ACTION ITEM: Once you have read the data below, please repeat all of it exactly.

Data excerpts:
·····
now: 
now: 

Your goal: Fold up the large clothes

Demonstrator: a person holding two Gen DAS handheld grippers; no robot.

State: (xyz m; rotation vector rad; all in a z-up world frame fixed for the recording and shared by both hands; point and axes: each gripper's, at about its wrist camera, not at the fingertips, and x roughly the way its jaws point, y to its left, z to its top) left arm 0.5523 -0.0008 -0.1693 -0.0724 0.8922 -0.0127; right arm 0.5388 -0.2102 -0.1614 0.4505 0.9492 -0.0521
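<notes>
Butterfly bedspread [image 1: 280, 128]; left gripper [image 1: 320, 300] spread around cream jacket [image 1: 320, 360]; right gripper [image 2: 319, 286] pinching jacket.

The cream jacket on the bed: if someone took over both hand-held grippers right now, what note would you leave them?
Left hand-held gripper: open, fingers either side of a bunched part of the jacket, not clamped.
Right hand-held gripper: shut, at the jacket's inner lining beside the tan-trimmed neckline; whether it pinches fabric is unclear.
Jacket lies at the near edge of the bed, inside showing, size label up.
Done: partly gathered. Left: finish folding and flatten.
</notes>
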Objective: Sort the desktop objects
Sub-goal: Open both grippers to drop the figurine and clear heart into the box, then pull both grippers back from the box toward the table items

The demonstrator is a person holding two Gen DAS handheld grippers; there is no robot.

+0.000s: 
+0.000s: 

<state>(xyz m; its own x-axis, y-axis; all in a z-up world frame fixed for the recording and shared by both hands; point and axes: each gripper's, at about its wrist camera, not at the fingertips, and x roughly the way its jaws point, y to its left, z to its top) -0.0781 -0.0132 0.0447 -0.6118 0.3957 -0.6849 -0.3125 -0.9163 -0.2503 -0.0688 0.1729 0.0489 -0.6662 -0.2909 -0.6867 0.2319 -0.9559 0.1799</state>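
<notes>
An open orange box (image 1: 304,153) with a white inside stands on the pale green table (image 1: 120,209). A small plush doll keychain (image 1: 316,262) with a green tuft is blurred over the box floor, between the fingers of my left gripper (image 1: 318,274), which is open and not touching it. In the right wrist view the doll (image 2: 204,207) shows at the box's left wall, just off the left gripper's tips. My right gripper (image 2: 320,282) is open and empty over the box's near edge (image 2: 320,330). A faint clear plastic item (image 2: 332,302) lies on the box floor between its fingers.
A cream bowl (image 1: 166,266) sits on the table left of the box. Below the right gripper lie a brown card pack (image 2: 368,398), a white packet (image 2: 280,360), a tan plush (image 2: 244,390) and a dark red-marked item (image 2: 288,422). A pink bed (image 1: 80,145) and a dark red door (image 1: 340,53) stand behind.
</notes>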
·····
REPLY TO THE TASK:
now: 
now: 

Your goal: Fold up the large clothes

Demonstrator: a person holding two Gen DAS handheld grippers; no robot.

State: (xyz m; rotation vector rad; all in a z-up world frame fixed for the recording and shared by both hands; point and axes: each gripper's, at about its wrist camera, not at the fingertips, and x roughly the way its jaws point, y to its left, z to its top) left arm 0.5523 -0.0008 -0.1693 -0.0724 0.8922 -0.0127; right arm 0.5388 -0.2102 -0.1614 0.4505 0.9492 -0.0521
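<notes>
Butterfly bedspread [image 1: 280, 128]; left gripper [image 1: 320, 300] spread around cream jacket [image 1: 320, 360]; right gripper [image 2: 319, 286] pinching jacket.

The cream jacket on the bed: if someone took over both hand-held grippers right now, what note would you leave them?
Left hand-held gripper: open, fingers either side of a bunched part of the jacket, not clamped.
Right hand-held gripper: shut, at the jacket's inner lining beside the tan-trimmed neckline; whether it pinches fabric is unclear.
Jacket lies at the near edge of the bed, inside showing, size label up.
Done: partly gathered. Left: finish folding and flatten.
</notes>
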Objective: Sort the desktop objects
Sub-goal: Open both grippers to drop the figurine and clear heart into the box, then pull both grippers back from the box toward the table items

The demonstrator is a person holding two Gen DAS handheld grippers; there is no robot.

+0.000s: 
+0.000s: 

<state>(xyz m; its own x-axis, y-axis; all in a z-up world frame fixed for the recording and shared by both hands; point and axes: each gripper's, at about its wrist camera, not at the fingertips, and x roughly the way its jaws point, y to its left, z to its top) -0.0781 -0.0132 0.0447 -0.6118 0.3957 -0.6849 -0.3125 -0.9163 -0.2503 -0.0688 0.1729 0.0489 -0.6662 -0.2909 -0.6867 0.2319 -0.9559 0.1799</state>
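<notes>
An open orange box (image 1: 304,153) with a white inside stands on the pale green table (image 1: 120,209). A small plush doll keychain (image 1: 316,262) with a green tuft is blurred over the box floor, between the fingers of my left gripper (image 1: 318,274), which is open and not touching it. In the right wrist view the doll (image 2: 204,207) shows at the box's left wall, just off the left gripper's tips. My right gripper (image 2: 320,282) is open and empty over the box's near edge (image 2: 320,330). A faint clear plastic item (image 2: 332,302) lies on the box floor between its fingers.
A cream bowl (image 1: 166,266) sits on the table left of the box. Below the right gripper lie a brown card pack (image 2: 368,398), a white packet (image 2: 280,360), a tan plush (image 2: 244,390) and a dark red-marked item (image 2: 288,422). A pink bed (image 1: 80,145) and a dark red door (image 1: 340,53) stand behind.
</notes>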

This output requires nothing further.